05 mayo 2011

Proyecto de paz a través del teatro






Acabamos de pasar la peli en el Antzoki Zaharra y me ha dejado muy tocado, así que decido subirla al blog. Ironias del destino, al mismo tiempo en el Kursal se celebraba un evento belicista, con miembros de la OTAN incluidos. La ciudad supura hipocresia. Muy sintomatico que ésta pelicula no fuera seleccionada para exhibirse en el certamen de cine de derechos humanos y se haga ahora. Cuenta grandes tragedias humanas pero parece no agradar el contexto de vivencias en toda su expresión.

2 comentarios:

  1. Sería muy triste morir de una bala palestina". Esa fue la premonitoria frase del actor y director Juliano Mer-Jamis, un osado luchador por la paz israelo-palestina de madre judía y padre palestino, asesinado el lunes en la ciudad de Jenin, en Cisjordania, en la puerta del Teatro "La Libertad" que él mismo fundó cinco años atrás.

    Juliano Mer, que sintetizaba el intento de convivencia entre israelíes y palestinos, era el hijo dos militantes por la paz y miembros del Partido Comunista israelí, Arma Mer, judía israelí, y Saliba Jamis, árabe cristiano. Juliano sirvió como paracaidista durante su servicio militar obligatorio de tres años, tras lo cual comenzó su frondosa carrera artística y política. Esta militancia en dos frentes lo llevó a reemplazar a su madre en el campo de refugiados de Jenin, donde ella dirigía una escuela de teatro para niños junto a compañeros palestinos hasta su muerte de cáncer en 2002.

    En 2003 codirigió el documental "Los hijos de Arna", un homenaje al incansable trabajo de su madre para crear ese grupo infantil de teatro en los años ochenta. El documental finaliza con el estallido de violencia del año 2001-2002, que llevó a varios de los ex integrantes del grupo de teatro de Arna a tomar las armas e incluso a la muerte.

    Entusiasmado por los premios y el reconocimiento recibidos por el filme, Mer-Jamis fundó en el año 2006 el teatro "La Libertad", que co-dirigía junto al ex líder de las Brigadas de los Mártires de Al-Aksa Zakaria Zubeidi, comprometidos ambos con la lucha contra la ocupación israelí pero decididos a hacerlo por la vía pacífica y ofreciendo a los jóvenes una alternativa cultural y política a la de enrolarse en el fundamentalismo islámico.

    Justamente esa decisión política y de vida es la que acercó a Juliano a la muerte. En los últimos años se produjeron dos intentos de incendio del teatro y Mer-Jamis recibió una serie de amenazas por parte de la organización fundamentalista islámica Hamás, que lo acusaba de "sionista", "quintacolumnista" y otros "pecados" como el de alejar a los jóvenes del camino de las armas hacia la lucha pacífica contra el enemigo. En Jenin, estas amenazas son una condena a muerte y la única duda era la fecha del cumplimiento de la sentencia.

    En una rueda de prensa realizada en abril de 2009, Mer-Jamis reconoció su temor ante las amenazas y aseguró que había tomado medidas de protección. "No estoy jugando a ser ningún héroe, realmente estoy asustado (...) Sería muy triste morir de una bala palestina" dijo entonces, mientras las amenazas del Hamás proclamaban que "si las palabras no ayudan, nos veremos obligados a hablar el lenguaje de las balas".

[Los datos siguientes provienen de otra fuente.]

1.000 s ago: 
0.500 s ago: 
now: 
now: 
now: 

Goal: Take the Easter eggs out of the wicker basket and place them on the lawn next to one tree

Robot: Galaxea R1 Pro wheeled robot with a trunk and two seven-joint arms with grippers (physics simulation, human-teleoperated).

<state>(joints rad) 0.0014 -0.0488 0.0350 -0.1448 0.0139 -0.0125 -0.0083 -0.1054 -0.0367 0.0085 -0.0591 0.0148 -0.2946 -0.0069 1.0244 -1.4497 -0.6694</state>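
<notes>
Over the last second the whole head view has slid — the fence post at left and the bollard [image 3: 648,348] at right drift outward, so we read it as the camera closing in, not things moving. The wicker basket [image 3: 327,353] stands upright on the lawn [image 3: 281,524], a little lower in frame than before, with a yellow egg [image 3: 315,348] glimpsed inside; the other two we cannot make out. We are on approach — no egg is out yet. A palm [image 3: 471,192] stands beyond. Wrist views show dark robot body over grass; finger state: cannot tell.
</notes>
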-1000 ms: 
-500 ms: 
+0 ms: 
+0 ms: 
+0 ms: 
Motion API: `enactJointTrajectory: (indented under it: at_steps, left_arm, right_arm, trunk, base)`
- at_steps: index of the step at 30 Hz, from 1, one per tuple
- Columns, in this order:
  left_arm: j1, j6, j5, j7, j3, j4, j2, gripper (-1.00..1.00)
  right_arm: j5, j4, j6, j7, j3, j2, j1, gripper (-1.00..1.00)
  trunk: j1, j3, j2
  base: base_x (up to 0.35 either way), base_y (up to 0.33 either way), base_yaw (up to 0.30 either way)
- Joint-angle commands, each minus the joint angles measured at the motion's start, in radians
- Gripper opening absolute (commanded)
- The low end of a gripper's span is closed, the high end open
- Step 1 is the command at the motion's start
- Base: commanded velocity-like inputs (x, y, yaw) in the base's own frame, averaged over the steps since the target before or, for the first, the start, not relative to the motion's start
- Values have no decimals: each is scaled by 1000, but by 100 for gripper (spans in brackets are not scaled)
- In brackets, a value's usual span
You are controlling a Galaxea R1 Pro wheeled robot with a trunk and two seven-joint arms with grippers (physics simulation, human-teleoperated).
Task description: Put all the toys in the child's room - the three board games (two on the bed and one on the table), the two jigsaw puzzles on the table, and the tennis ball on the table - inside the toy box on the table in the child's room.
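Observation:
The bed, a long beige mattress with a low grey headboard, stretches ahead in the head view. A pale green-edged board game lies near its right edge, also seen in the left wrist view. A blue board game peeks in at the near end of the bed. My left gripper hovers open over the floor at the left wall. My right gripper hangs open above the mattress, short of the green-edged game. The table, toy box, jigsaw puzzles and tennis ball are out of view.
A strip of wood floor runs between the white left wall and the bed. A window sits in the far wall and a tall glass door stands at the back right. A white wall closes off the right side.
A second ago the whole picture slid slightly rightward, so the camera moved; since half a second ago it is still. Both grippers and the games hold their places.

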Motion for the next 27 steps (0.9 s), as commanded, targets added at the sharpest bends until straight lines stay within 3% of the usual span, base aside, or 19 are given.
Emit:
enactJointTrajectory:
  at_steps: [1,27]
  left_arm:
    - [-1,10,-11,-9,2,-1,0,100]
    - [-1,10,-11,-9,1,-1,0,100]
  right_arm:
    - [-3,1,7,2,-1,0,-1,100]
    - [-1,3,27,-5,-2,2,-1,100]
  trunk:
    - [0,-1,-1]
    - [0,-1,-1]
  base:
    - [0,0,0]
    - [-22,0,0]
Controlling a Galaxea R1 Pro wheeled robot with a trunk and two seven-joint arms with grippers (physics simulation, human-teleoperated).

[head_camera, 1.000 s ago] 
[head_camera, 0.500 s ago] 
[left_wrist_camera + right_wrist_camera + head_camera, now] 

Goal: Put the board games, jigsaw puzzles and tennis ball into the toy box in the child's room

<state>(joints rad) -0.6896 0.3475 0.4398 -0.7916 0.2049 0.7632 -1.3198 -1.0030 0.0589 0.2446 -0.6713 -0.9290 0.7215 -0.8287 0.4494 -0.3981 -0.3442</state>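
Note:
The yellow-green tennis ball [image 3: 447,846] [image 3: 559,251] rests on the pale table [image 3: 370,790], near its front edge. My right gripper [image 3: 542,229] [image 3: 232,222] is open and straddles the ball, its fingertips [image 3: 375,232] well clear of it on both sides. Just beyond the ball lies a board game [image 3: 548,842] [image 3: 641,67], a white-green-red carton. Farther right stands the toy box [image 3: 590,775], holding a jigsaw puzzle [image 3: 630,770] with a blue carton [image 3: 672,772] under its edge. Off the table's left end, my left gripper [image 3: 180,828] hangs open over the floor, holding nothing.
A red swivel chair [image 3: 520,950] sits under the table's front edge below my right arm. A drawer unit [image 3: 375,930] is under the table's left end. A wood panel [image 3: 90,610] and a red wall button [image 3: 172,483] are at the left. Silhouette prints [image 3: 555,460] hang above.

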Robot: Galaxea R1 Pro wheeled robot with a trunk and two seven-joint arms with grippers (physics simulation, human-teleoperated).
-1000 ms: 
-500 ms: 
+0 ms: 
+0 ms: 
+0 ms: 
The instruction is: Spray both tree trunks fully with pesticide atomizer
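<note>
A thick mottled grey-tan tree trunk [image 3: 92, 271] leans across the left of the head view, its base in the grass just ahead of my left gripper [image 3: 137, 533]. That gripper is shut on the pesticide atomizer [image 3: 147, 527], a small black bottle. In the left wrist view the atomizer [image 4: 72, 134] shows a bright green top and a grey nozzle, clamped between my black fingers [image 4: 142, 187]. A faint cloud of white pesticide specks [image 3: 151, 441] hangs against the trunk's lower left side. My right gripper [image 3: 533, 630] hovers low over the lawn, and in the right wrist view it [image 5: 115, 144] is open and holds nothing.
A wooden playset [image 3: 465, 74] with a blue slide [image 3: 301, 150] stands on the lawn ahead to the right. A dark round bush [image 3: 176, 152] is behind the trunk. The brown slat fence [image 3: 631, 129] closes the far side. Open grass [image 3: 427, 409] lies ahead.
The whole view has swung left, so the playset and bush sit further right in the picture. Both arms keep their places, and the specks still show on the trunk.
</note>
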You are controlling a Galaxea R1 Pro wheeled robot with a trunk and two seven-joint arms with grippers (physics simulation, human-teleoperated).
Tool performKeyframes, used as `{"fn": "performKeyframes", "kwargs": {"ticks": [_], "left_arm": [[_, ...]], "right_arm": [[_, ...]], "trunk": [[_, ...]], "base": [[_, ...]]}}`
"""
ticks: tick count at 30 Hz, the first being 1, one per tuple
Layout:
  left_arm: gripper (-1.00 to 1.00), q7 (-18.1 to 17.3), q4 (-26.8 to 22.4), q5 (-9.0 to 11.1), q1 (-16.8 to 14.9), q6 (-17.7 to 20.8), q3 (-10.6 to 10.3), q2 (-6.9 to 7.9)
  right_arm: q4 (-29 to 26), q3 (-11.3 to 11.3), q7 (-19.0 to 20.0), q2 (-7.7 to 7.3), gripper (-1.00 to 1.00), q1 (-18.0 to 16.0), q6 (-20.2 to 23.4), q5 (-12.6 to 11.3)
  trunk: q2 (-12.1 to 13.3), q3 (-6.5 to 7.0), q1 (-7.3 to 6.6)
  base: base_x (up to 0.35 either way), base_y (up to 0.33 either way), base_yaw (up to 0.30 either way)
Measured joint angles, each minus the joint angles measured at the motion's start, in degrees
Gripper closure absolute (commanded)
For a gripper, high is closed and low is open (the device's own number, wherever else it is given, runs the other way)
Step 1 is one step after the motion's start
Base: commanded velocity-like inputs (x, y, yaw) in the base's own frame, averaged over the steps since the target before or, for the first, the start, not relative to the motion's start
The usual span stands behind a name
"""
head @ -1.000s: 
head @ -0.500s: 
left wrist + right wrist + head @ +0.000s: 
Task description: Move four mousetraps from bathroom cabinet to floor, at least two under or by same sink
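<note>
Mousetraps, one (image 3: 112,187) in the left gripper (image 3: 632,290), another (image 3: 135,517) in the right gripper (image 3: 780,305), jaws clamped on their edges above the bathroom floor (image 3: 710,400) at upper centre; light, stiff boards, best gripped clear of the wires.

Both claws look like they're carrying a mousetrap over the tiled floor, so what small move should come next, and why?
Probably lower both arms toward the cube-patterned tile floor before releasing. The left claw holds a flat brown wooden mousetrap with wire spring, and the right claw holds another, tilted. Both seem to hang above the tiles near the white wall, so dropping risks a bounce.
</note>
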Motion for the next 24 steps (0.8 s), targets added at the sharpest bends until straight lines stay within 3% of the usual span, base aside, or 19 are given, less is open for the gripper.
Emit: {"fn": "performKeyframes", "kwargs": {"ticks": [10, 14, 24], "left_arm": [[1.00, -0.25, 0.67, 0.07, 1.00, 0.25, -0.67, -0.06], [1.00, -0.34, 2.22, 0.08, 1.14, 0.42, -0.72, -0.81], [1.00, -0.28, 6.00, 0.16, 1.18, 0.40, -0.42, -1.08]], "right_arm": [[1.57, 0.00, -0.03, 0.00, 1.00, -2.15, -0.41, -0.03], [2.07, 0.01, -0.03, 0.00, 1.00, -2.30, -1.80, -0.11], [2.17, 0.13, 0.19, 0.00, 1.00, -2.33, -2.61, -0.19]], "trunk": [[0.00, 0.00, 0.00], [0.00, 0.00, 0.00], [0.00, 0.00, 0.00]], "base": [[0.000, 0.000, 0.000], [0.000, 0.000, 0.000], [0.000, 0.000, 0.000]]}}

    Y las balas llegaron el lunes, cuando Juliano salía de su teatro y entraba al coche en cuyo asiento trasero se encontraba la baby sitter de su hijo de 8 años. Juliano alcanzó a conducir 150 metros cuando lo detuvo un joven que, a cara descubierta, se acercó a la ventanilla delantera y le disparó cinco balazos mortales. La baby sitter, una muchacha de Belén, resultó herida.

    Juliano Mer-Jamis fue velado en la ciudad israelí de Haifa, donde nació. Su féretro fue trasladado a las cercanías de Jenin, donde las autoridades israelíes permitieron a los palestinos pronunciar palabras de despedida. Entre ellas sobresalieron las de Zakaría Zubeidi, con un reclamo estremecedor: “¿Cómo podemos luchar contra la opresión del otro cuando entre nosotros mismos estamos tan divididos?”. Zubeidi prometió encontrar a los responsables del asesinato de su amigo.

    Finalmente, Juliano fue trasladado al cementerio laico del Kibutz Ramot Menashé, a mitad de camino entre Haifa y Jenín, dos ciudades que se quedan huérfanas de un combatiente por la convivencia. Los amigos y parientes de este "mártir por la paz" se comprometieron a continuar por esa senda.